HOW TO COMPLETE THIS TASK: Below is a set of records. Please retype every one exactly.

────────────────

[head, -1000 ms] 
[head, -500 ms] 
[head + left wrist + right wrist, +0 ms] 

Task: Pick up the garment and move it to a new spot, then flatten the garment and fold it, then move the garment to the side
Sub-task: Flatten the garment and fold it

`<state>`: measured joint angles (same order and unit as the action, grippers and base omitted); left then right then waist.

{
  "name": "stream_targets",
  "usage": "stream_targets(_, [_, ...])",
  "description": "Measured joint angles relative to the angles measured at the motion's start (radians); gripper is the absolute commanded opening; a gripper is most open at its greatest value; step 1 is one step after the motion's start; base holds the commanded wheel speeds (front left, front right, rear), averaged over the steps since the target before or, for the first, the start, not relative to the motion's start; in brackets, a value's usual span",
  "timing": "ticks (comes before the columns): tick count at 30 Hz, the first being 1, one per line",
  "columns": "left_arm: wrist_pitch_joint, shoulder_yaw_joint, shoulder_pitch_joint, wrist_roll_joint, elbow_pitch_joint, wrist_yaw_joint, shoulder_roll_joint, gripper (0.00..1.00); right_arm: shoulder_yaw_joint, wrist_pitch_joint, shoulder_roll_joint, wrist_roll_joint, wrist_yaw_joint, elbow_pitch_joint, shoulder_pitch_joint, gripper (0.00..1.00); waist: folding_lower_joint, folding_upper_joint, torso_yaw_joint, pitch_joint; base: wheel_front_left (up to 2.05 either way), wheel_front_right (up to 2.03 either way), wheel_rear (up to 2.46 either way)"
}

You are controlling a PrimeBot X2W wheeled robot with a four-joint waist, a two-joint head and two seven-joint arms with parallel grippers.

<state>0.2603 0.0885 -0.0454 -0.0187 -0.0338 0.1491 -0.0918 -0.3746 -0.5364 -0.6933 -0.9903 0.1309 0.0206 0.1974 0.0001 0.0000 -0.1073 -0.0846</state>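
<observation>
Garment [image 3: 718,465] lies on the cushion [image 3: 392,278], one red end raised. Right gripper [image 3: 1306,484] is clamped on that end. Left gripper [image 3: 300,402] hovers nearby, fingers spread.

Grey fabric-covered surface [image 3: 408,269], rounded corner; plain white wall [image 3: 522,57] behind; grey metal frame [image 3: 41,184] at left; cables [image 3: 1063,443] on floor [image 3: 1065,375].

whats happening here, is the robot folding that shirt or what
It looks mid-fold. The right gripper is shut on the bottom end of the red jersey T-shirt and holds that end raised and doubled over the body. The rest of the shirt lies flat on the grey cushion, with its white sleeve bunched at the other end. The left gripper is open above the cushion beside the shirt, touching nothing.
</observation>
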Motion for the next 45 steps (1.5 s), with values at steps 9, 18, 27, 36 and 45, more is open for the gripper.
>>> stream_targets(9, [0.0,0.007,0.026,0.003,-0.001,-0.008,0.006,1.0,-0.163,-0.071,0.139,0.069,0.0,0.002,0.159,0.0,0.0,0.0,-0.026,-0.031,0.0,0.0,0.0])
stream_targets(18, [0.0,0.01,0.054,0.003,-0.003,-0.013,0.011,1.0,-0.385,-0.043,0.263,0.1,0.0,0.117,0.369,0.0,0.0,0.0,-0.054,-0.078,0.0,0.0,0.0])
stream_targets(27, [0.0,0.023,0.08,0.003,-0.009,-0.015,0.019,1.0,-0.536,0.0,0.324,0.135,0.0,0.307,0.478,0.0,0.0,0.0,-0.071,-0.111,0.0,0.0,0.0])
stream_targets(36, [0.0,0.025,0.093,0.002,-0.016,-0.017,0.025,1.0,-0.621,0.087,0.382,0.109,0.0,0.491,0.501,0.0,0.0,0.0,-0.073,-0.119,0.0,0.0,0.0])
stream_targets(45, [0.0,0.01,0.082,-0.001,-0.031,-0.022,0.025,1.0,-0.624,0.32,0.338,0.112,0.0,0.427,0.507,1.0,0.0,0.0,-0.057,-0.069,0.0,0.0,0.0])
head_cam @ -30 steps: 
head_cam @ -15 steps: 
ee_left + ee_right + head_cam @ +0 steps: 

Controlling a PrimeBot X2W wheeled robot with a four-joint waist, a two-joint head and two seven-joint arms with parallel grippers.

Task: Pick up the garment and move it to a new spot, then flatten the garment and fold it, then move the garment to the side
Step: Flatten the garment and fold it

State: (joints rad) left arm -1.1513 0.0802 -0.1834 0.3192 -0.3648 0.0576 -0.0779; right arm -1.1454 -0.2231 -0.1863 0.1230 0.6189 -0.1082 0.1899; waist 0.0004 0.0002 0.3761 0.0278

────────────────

SOLUTION TO THE PROBLEM:
[head, -1000 ms] 
[head, -500 ms] 
[head + left wrist + right wrist, +0 ms] 

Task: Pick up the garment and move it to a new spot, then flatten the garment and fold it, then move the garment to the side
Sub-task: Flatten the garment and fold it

`<state>`: measured joint angles (same order and unit as the action, grippers and base omitted); left then right then waist.

{
  "name": "stream_targets",
  "usage": "stream_targets(_, [_, ...])",
  "description": "Measured joint angles relative to the angles measured at the motion's start (radians); gripper is the absolute commanded opening; a gripper is most open at its greatest value; step 1 is one step after the motion's start; base holds the commanded wheel speeds (front left, front right, rear), averaged over the steps since the target before or, for the first, the start, not relative to the motion's start; in brackets, a value's usual span",
  "timing": "ticks (comes before the columns): tick count at 30 Hz, the first being 1, one per line",
  "columns": "left_arm: wrist_pitch_joint, shoulder_yaw_joint, shoulder_pitch_joint, wrist_roll_joint, elbow_pitch_joint, wrist_yaw_joint, shoulder_roll_joint, gripper (0.00..1.00); right_arm: shoulder_yaw_joint, wrist_pitch_joint, shoulder_roll_joint, wrist_roll_joint, wrist_yaw_joint, elbow_pitch_joint, shoulder_pitch_joint, gripper (0.00..1.00); waist: folding_lower_joint, folding_upper_joint, torso_yaw_joint, pitch_joint; base: wheel_front_left (up to 2.05 either way), wheel_front_right (up to 2.03 either way), wheel_rear (up to 2.46 either way)"
}

You are controlling a PrimeBot X2W wheeled robot with a four-joint waist, a two-joint head and two seven-joint arms with parallel grippers.

<state>0.2603 0.0885 -0.0454 -0.0187 -0.0338 0.1491 -0.0918 -0.3746 -0.5364 -0.6933 -0.9903 0.1309 0.0206 0.1974 0.0001 0.0000 -0.1073 -0.0846</state>
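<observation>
Garment [image 3: 718,465] lies on the cushion [image 3: 392,278], one red end raised. Right gripper [image 3: 1306,484] is clamped on that end. Left gripper [image 3: 300,402] hovers nearby, fingers spread.

Grey fabric-covered surface [image 3: 408,269], rounded corner; plain white wall [image 3: 522,57] behind; grey metal frame [image 3: 41,184] at left; cables [image 3: 1063,443] on floor [image 3: 1065,375].

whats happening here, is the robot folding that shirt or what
It looks mid-fold. The right gripper is shut on the bottom end of the red jersey T-shirt and holds that end raised and doubled over the body. The rest of the shirt lies flat on the grey cushion, with its white sleeve bunched at the other end. The left gripper is open above the cushion beside the shirt, touching nothing.
</observation>
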Motion for the next 45 steps (1.5 s), with values at steps 9, 18, 27, 36 and 45, more is open for the gripper.
>>> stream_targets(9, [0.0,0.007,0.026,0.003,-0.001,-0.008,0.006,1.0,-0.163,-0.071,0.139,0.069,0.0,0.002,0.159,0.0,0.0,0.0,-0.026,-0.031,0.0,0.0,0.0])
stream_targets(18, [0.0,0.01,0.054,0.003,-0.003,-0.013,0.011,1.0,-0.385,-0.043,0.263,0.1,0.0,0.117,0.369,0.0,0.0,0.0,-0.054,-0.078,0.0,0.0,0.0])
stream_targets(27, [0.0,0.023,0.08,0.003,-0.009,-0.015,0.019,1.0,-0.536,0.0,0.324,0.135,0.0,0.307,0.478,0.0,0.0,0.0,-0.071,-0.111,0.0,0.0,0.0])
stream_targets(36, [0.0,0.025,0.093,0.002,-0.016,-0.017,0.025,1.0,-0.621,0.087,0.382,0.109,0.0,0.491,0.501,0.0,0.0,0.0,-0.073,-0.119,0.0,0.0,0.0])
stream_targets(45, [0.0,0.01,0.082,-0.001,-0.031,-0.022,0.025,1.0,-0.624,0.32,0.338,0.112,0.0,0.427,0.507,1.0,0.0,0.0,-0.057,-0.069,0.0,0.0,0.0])
head_cam @ -30 steps: 
head_cam @ -15 steps: 
ee_left + ee_right + head_cam @ +0 steps: 

Controlling a PrimeBot X2W wheeled robot with a four-joint waist, a two-joint head and two seven-joint arms with parallel grippers.

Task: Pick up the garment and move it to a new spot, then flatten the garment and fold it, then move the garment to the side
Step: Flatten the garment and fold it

State: (joints rad) left arm -1.1513 0.0802 -0.1834 0.3192 -0.3648 0.0576 -0.0779; right arm -1.1454 -0.2231 -0.1863 0.1230 0.6189 -0.1082 0.1899; waist 0.0004 0.0002 0.3761 0.0278

An answer has been given, and the exercise is complete.